His expression shifts. Something tender, something open, something rare. “Yeah?” he asks quietly.

“Yeah,” I confirm, brushing my lips against his.

He swallows. Hard. And for the first time, I see the nerves flicker behind the confidence. Dean Ross, the man who walked into fire every night on stage, looks afraid of one small thing: the truth.

He cups my face with one hand. “Sadie…” And my pulse stumbles at what he says next. “I love you.”

It’s not dramatic. Not loud. Not a grand gesture. It’s just simple. It’s real and spoken like an exhale he’s been holding for years. Warmth floods my chest, my ribs, my whole stupid heart.

I slide my hands up his chest, over his shoulders, and whisper, “I love you too.”

His breath leaves him in one rough, quiet sound.

Relief. Joy. Something bigger. He kisses me like he’s memorizing it.

Like he’s found a home he didn’t think he deserved.

And when he steps back between my legs, his hands sliding over my skin, voice thick and unguarded as he growls my name, the rest of the world falls away.

Hours later, we’re lying tangled in the late-afternoon heat, the windows open, cicadas singing like a lullaby. Dean traces slow lines down my spine. “Band’s meeting next week,” he shares. “Eight months here. Writing. Recording. Real life.”

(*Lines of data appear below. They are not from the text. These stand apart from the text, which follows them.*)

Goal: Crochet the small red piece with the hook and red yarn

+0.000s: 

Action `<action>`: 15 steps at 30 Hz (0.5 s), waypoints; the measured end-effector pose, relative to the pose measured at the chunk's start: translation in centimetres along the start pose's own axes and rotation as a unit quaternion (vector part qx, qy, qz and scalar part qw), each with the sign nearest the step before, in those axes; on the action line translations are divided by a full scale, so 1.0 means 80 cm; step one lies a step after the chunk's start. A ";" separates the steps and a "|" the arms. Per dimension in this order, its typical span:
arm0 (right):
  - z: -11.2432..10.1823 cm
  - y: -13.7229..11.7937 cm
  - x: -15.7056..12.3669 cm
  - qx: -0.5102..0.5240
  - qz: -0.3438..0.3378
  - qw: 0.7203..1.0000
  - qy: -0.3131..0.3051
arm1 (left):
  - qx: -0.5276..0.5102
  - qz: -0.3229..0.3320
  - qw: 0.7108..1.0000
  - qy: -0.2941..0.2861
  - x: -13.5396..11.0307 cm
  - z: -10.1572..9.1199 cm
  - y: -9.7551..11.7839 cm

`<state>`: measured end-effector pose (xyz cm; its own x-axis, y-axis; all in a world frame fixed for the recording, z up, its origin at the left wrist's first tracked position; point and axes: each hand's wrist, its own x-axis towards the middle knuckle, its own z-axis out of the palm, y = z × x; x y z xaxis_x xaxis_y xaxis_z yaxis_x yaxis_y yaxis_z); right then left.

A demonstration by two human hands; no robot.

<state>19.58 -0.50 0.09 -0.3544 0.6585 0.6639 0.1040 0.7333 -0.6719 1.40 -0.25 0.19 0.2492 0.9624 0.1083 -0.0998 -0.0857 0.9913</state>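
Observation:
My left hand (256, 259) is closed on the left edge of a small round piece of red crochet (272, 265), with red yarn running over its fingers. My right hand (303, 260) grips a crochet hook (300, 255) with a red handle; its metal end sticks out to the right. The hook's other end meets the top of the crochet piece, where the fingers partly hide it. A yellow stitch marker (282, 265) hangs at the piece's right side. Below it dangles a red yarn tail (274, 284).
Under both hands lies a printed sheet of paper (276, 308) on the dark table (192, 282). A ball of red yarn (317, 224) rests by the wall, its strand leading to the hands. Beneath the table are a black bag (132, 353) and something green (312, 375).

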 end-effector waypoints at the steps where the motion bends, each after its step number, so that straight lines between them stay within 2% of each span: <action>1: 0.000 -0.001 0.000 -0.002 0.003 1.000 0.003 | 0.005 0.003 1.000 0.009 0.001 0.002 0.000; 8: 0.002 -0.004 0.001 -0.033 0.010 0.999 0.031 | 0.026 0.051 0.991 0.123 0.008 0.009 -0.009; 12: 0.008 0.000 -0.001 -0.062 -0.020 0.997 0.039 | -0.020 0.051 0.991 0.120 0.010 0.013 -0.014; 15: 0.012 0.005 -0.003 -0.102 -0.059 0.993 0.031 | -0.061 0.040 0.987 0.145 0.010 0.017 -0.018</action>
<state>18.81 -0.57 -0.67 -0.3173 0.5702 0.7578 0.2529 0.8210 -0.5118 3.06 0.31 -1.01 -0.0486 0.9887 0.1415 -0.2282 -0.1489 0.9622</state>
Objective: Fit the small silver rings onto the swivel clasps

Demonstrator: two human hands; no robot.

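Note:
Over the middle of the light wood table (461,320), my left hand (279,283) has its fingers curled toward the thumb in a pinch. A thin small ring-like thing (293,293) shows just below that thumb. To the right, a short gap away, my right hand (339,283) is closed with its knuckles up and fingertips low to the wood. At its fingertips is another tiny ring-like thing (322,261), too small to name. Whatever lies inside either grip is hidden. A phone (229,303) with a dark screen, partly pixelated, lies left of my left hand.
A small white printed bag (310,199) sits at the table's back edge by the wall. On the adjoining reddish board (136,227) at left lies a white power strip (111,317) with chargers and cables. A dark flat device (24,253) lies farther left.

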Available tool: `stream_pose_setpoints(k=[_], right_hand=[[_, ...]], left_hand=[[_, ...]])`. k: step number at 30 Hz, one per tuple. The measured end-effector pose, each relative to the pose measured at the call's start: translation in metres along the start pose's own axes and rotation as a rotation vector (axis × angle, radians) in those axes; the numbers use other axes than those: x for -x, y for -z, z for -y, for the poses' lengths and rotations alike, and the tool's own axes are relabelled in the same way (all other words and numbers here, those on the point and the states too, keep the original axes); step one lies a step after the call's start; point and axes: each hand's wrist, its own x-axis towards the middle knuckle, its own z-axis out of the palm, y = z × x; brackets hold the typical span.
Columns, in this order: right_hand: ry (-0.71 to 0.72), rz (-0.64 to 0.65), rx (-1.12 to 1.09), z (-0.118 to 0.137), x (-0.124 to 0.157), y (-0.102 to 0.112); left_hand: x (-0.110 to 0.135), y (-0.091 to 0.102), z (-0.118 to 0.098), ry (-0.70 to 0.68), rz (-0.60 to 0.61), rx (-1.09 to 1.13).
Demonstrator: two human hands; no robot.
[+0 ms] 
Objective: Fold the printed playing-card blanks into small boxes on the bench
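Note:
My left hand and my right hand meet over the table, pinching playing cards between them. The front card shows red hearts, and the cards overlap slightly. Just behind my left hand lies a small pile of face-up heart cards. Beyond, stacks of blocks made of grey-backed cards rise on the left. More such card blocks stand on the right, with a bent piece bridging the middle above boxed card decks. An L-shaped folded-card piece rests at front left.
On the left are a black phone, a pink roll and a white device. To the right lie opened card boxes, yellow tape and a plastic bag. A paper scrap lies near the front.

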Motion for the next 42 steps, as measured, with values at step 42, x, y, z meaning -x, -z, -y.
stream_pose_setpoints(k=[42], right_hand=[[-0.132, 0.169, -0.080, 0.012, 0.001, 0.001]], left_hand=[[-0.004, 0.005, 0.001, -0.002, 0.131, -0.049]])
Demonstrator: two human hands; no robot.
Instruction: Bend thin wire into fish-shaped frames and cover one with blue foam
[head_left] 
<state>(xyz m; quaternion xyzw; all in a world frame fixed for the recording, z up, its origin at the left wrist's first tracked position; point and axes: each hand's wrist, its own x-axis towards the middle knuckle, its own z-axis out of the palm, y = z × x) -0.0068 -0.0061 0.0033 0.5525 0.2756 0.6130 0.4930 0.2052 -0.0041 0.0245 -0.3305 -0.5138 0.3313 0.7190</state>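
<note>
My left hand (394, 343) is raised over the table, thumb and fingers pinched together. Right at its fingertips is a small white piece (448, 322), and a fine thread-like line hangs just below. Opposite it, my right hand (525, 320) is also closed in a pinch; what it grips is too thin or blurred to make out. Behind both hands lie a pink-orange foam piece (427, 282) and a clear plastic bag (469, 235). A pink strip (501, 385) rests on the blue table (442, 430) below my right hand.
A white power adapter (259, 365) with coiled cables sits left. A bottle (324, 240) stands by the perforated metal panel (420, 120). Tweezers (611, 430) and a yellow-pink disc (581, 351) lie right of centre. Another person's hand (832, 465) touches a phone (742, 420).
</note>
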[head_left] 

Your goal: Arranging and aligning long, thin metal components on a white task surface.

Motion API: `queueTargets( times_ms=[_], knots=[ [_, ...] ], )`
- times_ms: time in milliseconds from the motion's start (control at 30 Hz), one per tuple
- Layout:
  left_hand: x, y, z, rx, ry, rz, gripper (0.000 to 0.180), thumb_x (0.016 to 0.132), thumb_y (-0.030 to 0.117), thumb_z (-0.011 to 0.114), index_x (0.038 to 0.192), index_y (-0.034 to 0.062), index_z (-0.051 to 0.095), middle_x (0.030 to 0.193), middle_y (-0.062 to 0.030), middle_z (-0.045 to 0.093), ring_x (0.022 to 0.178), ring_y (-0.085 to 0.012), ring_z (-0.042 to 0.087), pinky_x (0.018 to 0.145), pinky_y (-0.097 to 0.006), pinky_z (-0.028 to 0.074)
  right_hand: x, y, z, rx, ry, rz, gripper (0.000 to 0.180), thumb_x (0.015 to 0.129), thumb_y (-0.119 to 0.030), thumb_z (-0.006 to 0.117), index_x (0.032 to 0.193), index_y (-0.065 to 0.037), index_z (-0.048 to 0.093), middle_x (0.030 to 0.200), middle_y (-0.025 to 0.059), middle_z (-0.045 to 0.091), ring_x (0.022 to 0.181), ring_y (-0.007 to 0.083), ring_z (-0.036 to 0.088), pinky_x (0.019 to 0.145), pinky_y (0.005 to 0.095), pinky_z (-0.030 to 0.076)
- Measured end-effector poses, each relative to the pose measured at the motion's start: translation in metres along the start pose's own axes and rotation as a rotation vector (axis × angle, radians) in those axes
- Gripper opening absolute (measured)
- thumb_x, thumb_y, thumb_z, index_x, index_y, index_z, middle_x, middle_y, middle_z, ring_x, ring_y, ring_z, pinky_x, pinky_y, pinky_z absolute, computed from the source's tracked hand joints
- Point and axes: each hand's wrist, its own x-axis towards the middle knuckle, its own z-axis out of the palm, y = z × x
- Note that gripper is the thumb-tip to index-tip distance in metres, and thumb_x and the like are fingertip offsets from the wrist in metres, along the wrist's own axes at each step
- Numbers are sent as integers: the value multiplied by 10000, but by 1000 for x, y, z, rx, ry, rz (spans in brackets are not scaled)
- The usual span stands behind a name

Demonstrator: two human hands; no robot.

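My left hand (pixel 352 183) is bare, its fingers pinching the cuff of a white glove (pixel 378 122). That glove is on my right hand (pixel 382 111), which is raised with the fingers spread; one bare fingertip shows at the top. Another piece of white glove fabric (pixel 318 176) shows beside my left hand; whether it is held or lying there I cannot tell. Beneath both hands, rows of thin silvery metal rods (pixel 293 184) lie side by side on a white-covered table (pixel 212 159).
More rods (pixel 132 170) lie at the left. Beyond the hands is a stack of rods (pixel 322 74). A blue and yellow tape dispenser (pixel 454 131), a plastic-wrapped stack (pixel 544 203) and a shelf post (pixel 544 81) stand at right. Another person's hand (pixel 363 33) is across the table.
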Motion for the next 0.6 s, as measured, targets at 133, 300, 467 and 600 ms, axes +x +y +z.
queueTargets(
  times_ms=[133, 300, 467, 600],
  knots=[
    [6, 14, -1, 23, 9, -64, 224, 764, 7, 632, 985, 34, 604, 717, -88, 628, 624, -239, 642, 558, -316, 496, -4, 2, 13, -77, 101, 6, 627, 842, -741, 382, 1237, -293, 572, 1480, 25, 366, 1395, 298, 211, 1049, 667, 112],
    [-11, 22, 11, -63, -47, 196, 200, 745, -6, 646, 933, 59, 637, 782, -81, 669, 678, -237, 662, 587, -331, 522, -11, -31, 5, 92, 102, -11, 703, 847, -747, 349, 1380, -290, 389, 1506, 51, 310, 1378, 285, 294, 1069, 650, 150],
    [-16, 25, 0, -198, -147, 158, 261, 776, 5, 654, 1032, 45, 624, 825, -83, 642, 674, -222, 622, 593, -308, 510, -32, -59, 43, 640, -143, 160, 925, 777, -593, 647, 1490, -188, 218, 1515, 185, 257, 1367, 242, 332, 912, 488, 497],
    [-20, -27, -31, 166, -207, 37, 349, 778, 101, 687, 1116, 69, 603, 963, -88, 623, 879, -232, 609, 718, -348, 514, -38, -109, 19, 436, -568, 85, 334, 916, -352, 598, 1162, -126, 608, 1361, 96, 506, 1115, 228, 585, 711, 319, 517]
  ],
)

“And me?” I wonder out loud.

He tilts my chin up with a gentle fingertip. “You know I want you here for all of it. You’re like a warm sweater I never want to take off.” Emotion swells through my whole body. He presses a kiss to my shoulder. “We’re not hiding. Not running. Not pretending. We’re doing this.”

I smile into his skin. “Together.”

“Yeah,” he whispers. “Together.”

A soft breeze rustles the trees outside his window.

Somewhere in the distance, a train horn echoes.

Life moves. Shifts. Begins again. And in this small, quiet house outside Chicago, with Dean’s heartbeat steady against my cheek, I realize something simple and true, wherever we go next, whatever the band writes, whatever storms come, we’ll face them side by side.

Because we’re choosing each other. And just like that, the future settles into place and the next chapter begins.